Input Data Parser

If you are new to SpectX pattern matching language then the best way to get started is with Pattern Development Guide. This introduces you to Pattern Developer, the general workflow of preparing a pattern and gives many practical examples.

The focus of this manual is to give detailed information on pattern matching language elements.

A pattern consists of one or more matcher expressions. They can be separated by a whitespace or commas or newlines.

A matcher expression can be any of the following:
Matcher expressions can be grouped:
  • sequence group - defines ordered sequence of matchers
  • alternatives group - defines a list of matchers to choose from
  • array - to parse repeated data elements
  • structure - to capture parsed data as composite type
  • enum group - allows matching strings to numeric values
  • JSON - allows parsing Json structures
Matcher expressions have Modifiers:
  • Some matchers allow configuration specifying their behavior. For instance, a timestamp needs an expected format definition.
  • Most of matchers and groupings can be added with a quantifier - to tell the engine how many times it should try to match.
  • All matchers and groupings can be declared to be optional - i.e if the element in the expected position is missing, the engine will output NULL to the resultset and continue with the next matcher in expression.
  • All matchers and groupings can be assigned an export_name - the name of the field exposed to the query layer. The sole purpose of pattern matching is to make data elements available for the query engine. However, not all matched elements are needed for queries (such as field separators in tabulated files) therefore export_name is the mechanism for the end-user to declare which data elements are exposed for queries (at the same time providing a name for the query fields). So, a matcher without export_name still does its job matching the pattern but it is not visible in queries.
  • All matchers and groupings can “look around” (backward or forward) - mainly to enable decision making (conditional branching).

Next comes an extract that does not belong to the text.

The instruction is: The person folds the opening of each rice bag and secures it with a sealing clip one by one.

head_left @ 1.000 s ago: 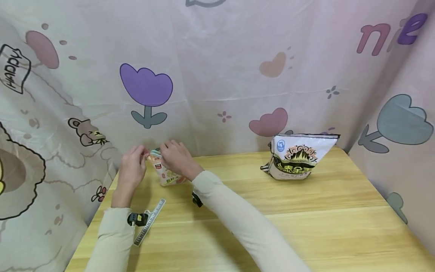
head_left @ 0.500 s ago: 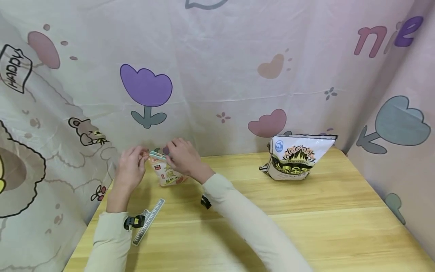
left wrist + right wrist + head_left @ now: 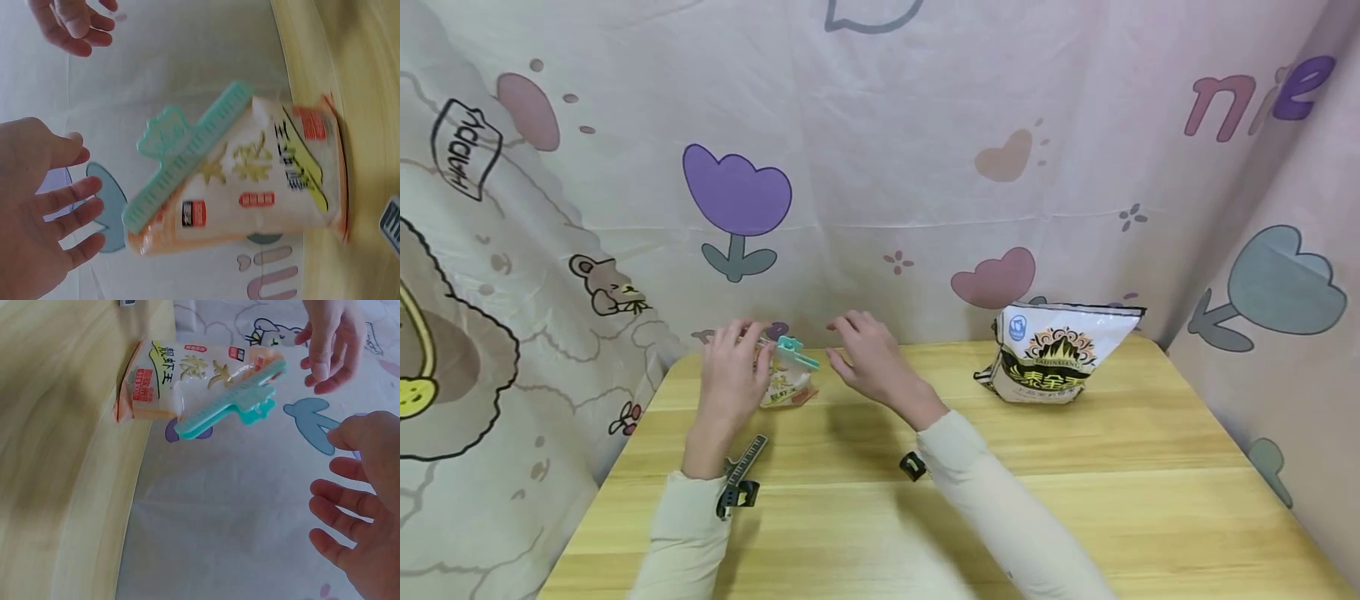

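- Small bag (image 3: pixel 250 178): stands far left on the desk (image 3: pixel 1150 467), teal clip (image 3: pixel 187 155) across its top.
- Left hand (image 3: pixel 733 375): left of small bag, apart, fingers wide.
- Right hand (image 3: pixel 874 360): right of small bag, fingers wide.
- Grey clip (image 3: pixel 748 458): left, nearer.
- Large bag (image 3: pixel 1060 354): far right.

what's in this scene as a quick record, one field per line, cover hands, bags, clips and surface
left hand: open, beside the small bag, not touching it
right hand: open, apart from the small bag
small bag: white and orange, standing on the table
teal clip: across the small bag's top
grey clip: lying on the table, partly hidden in the head view
large bag: mostly white, standing at right
table: wood-grain top
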A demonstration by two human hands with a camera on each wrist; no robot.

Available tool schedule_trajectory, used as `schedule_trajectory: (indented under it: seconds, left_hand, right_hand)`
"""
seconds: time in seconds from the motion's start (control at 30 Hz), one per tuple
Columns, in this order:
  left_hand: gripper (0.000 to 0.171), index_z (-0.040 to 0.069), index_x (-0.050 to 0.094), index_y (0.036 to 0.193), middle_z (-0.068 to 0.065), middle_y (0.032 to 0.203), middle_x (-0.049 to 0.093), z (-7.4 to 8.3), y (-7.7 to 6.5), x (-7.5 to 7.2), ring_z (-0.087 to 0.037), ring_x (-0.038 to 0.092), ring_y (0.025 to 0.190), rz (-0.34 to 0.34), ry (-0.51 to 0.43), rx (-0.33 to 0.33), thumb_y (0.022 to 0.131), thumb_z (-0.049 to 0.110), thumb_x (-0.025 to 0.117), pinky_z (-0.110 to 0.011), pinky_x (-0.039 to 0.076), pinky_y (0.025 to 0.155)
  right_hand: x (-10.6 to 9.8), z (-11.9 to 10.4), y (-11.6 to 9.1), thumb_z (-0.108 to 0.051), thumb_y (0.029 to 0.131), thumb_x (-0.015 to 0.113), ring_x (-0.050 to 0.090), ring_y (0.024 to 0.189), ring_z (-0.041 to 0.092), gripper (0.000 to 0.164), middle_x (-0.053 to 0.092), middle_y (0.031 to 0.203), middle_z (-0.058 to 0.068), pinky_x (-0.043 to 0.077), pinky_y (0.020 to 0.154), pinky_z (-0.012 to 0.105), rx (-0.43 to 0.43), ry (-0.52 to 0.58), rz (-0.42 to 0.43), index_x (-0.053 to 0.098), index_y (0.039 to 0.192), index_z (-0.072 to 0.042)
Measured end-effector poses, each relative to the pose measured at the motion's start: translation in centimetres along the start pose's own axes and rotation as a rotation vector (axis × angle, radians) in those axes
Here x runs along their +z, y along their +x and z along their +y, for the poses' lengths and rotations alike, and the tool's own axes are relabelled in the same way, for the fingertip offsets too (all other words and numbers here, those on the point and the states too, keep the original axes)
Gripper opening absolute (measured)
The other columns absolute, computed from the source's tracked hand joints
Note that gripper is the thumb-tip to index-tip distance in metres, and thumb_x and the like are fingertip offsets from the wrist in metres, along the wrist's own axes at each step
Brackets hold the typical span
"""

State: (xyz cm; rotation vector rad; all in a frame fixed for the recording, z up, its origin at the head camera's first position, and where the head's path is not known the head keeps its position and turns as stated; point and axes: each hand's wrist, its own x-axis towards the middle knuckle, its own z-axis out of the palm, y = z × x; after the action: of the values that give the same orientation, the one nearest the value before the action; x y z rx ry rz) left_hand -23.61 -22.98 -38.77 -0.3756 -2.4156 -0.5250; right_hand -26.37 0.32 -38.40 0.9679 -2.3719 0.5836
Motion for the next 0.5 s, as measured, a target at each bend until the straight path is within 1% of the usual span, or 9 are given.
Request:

Example. Suppose we have a comma-separated record (terminated with the line feed character) with the following fields:

  • order number - integer
  • username - consisting of upper and lower case letters and numbers (but not a comma)
  • ipv4 address of the user
1,alice,192.168.1.1
2,bob,10.6.24.18
3,mallory,192.168.1.3

This structure can be described by the following pattern expression:

1
2
3
4
5
6
INT:seq
','
LD:uname
','
IPADDR:user_ip
EOL
where:
  • on line 1 integer matcher for the order number, visible in queries as ‘seq’
  • on lines 2,4 constant string matcher for the field separator, not visible in queries
  • on line 3 line data matcher, visible in queries as ‘uname’
  • on line 5 IP address matcher, visible in queries as ‘user_ip’
  • on line 6 chargroup matcher for the line feed terminating the record

SpectX pattern matching engine tries to apply the pattern by utilizing matchers in the order they were defined. In the example above it starts by trying to match INT:seq at the first byte of input data. This happens to be ‘1’. As it is suitable for an integer type it moves on to next byte and finds it to be a comma. This does not match with an integer, therefore, the INT:seq matcher gets completed by converting ‘1’ to an integer and the next matcher in the pattern is selected: ','. The engine tries it for a current position of data and finds a match. So the data pointer is moved on to the next byte (pointing to the first letter of ‘bob’). As the constant string matcher contained just one character, the matcher is considered complete and the engine takes the next one in the pattern: the [a-zA-Z0-9]*:uname. The quantifier * enforces [a-zA-Z0-9]*:uname to consume a variable number of bytes (zero or more), so it keeps matching until it finds a byte not matching with its defined characters. This happens at the second comma (just after ‘bob’), the engine considers the [a-zA-Z0-9]*:uname matcher complete and takes the next one: ',' . Again, it tries to match it to the byte at the current position and succeeds. The data pointer is moved to the next byte, pointing to the beginning of ‘192.168.1.1’. As ',' completes it, the engine takes IPV4ADDR:user_ip. Trying it from the current position the match is found and the data pointer gets moved forward 11 bytes, now pointing to a newline character. The engine finds a match for it using the last matcher in the pattern: [\n] Now the data pointer is advanced to the next byte, the pattern iterator is reset and the cycle continues with trying out the first matcher of the pattern again, against currently pointed data. This continues until the end of the input data.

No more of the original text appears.